En el año transcurrido, los controladores de la Convención actuaron como si Chile estuviera en 1810. Las sesiones en que los colectivos intercambiaban apoyos para sus causas monotemáticas terminaron por volver brumosa la realidad. Era como si el país que teníamos hubiera surgido desde una zona misteriosa, como si el ejercicio de las libertades hubiera caído del cielo, las instituciones las hubiera levantado una fuerza extraterrestre, la certeza jurídica hubiera crecido como planta silvestre y la pujante economía de hoy fuera obra de la Divina Providencia. Era también como si el sistema de salud, sostenido por el esfuerzo público y privado, y que enfrentó acertadamente la pandemia, hubiera sido el regalo de no se sabe quién. Muchos convencionales ni siquiera se dieron cuenta de lo valioso que es que el país tenga elecciones libres y competitivas desde 1989. Y no entendieron la trascendencia civilizatoria del principio “una persona, un voto”.
A veces, ciertas cosas empiezan mal y se arreglan en el camino. Excepcionalmente, de algunos proyectos mal concebidos resultan beneficios impensados. No ha sido el caso de la Convención. Partió mal y terminó del mismo modo. La razón fue el predominio de la desmesura en su seno, de una especie de desprecio metafísico por los límites de la realidad y por las consecuencias de las acciones humanas. ¡Cómo no recordar la imagen de la retroexcavadora levantada como quintaesencia del progresismo!

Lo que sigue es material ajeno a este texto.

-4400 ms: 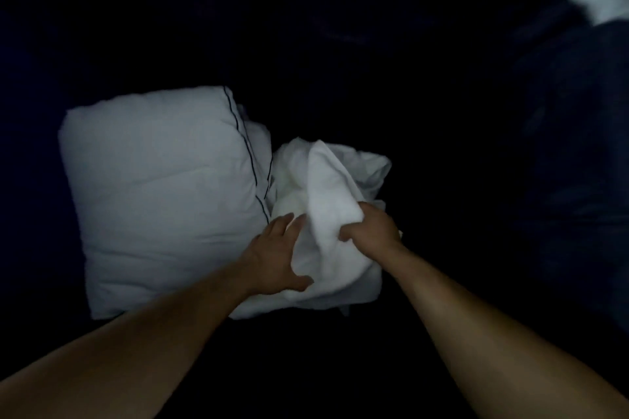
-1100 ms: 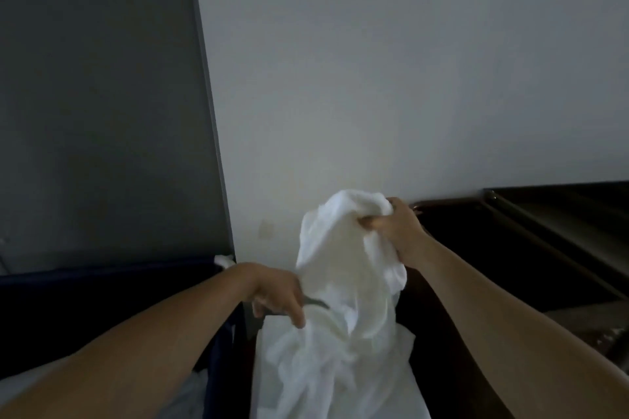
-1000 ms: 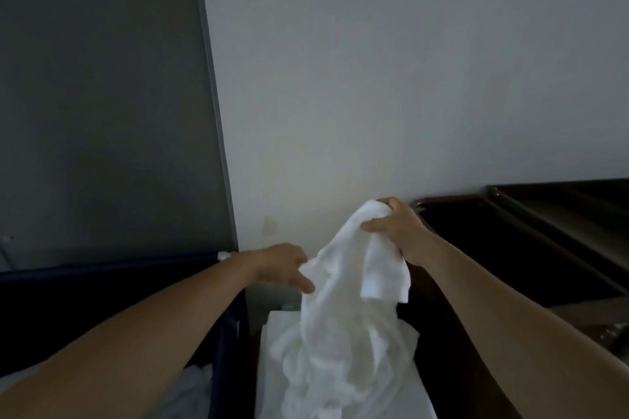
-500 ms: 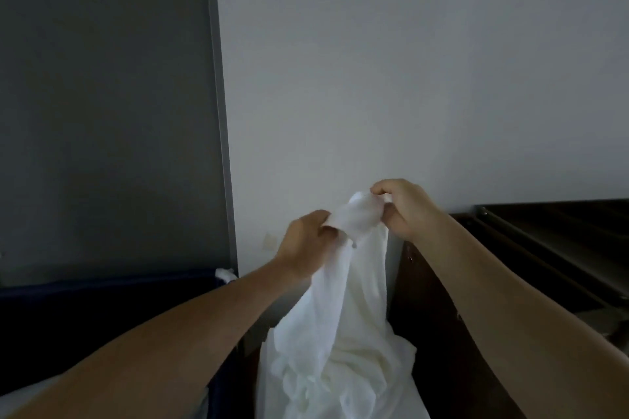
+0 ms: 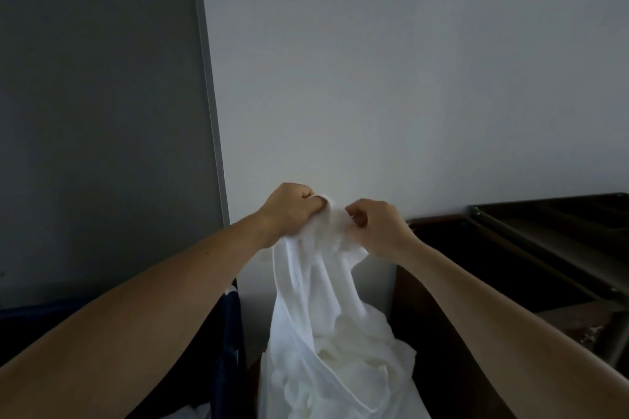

En muchas partes, el afán voluntarista de imponer un determinado rumbo a la sociedad ha terminado provocando efectos contrarios a los buscados. Es parte de la traumática historia de la izquierda en todo el mundo, y la Convención lo ha vuelto a confirmar. Giovanni Sartori dice al respecto: “La cuestión central de todo el discurso sobre el backfiring, sobre el tiro por la culata, es que la estrategia de aumentar cada vez más la dosis, de una maximización que persigue la realización integral del ideal, es errónea en la teoría y suicida en la práctica” (“¿Qué es la democracia?”)
Necesitamos tener conciencia del camino hecho por Chile, de la obra de las generaciones anteriores, de lo que es sensato conservar. De ese modo, podremos concebir los cambios de un modo que favorezca la confluencia de las energías creativas y mejore lo que tenemos.
Es legítimo que revisemos la legalidad dentro de la cual convivimos en libertad, porque eso es finalmente una Constitución democrática, el conjunto de normas e instituciones que hemos acordado para competir pacíficamente por el poder e impedir que este sea secuestrado por algún sector. Después del plebiscito, será indispensable respirar hondo y estudiar serenamente la mejor forma de renovar el pacto constitucional.